I think that is a fair question to ask in this debate seeing as the failure of the cards to stop the attacks has been mentioned.


Because they are not us. If they want ID cards, fair play, let them have them. If ID cards are going to be of benefit to THIS country, we'll have them too.


Are you drunk again?
Spain is a member of the EU, a co-signatory to the ECHR (European Convention on Human Rights), a modern western democracy and a reasonable comparison in this matter to the UK.

What the hell are you on about with Iran, Cuba and North Korea? In what way are they at all comparable to the UK?

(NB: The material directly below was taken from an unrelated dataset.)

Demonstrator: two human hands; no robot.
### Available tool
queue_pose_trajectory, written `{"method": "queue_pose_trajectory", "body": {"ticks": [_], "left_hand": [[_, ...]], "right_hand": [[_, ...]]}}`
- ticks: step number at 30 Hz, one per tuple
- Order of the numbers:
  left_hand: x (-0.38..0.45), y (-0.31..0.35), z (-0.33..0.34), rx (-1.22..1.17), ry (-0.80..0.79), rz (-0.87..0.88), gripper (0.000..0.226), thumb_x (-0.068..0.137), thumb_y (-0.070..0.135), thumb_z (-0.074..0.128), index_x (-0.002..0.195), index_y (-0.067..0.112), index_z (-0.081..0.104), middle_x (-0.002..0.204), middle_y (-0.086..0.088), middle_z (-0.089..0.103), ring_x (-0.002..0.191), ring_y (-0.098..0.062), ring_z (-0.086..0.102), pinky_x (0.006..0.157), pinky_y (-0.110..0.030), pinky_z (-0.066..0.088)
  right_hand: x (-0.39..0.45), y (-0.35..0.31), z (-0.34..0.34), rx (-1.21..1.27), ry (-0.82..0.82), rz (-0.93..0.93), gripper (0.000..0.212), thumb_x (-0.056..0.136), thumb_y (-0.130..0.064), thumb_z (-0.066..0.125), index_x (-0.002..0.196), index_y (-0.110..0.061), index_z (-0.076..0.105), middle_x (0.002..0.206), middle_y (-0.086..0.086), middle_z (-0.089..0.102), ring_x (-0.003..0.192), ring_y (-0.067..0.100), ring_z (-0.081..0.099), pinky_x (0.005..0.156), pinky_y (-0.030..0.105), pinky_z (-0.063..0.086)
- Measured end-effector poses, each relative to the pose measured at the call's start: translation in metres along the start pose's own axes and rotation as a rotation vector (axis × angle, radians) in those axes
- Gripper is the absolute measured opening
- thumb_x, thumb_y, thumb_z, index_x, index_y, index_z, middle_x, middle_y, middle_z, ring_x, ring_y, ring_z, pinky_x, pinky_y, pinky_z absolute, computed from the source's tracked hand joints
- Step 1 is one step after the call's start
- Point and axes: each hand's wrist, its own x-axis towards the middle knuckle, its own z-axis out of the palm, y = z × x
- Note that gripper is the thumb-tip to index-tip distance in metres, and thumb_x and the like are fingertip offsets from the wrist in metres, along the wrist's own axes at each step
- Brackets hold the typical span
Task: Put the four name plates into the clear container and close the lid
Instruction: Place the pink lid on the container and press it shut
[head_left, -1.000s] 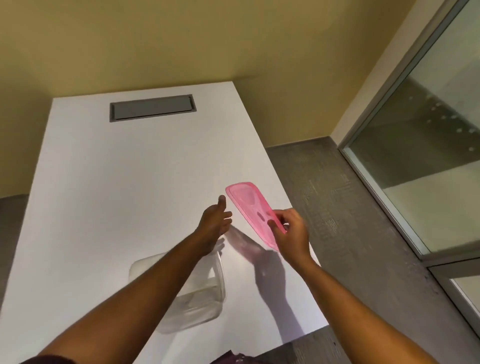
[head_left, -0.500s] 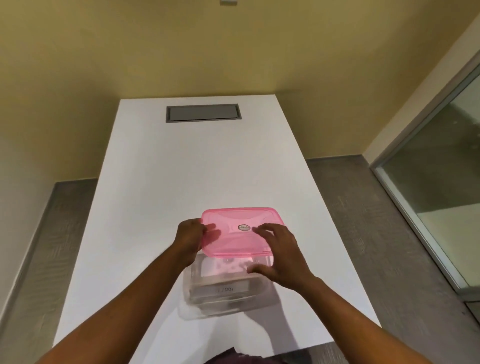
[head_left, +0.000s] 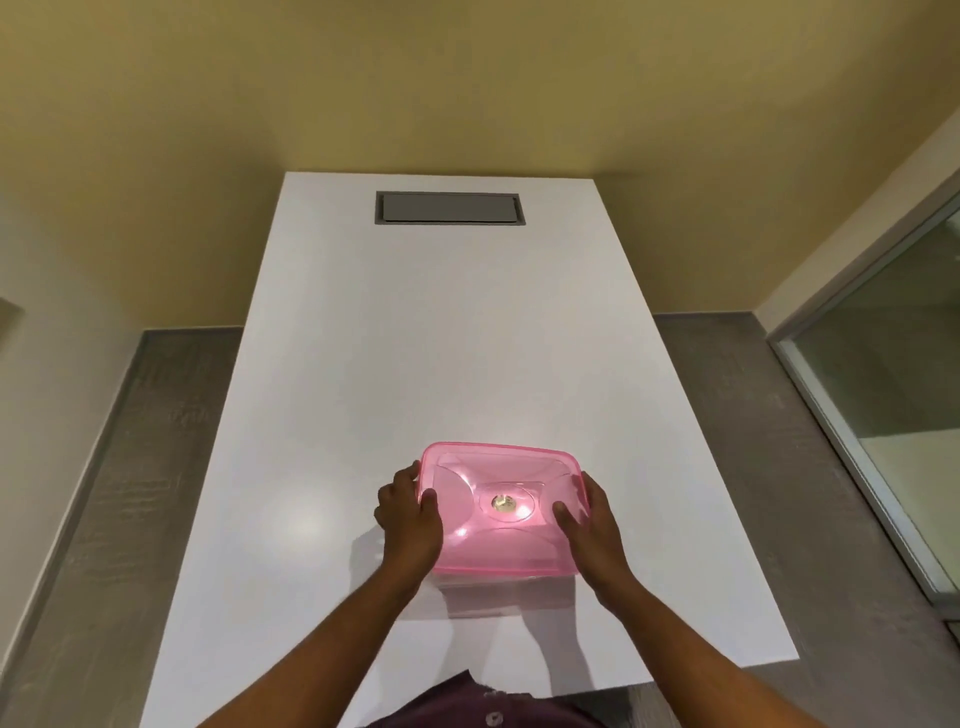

No, i'm not drunk. I wasn't drunk when i posted this or when you tried this lame attempt at humour/argument last time. Spain may be whatever you say but it is still not the UK. There are also many modern western democracies which do not have ID cards, maybe we should take them as an example instead, eh matey?

The Iran/Cuba thing was to show that what works for one country may not work for another.


Because they may be asked for (or just become the accepted norm) to use for certain activities, for instance car or truck hire companies and travel tickets already ask for a driving licence or passport ID, this may become something where ID cards are required too.


LMAO. So these guys who can apparently get fake passports and drivers licenses will be using legit ID cards. pfft.


The cops would have logged that they stopped and asked for the ID (taking basic info down at the time).....just like with instructing driving documents to be produced. It may all add to the information and help solve the crime.


Yeah, because if i'd just commited a crime and was asked to produce my documents on the way, i'd definitely turn up to the police station later on. /sarcasm

Sorry to derail the thread but I had to answer these queries, won't happen again, sorry, Chris out.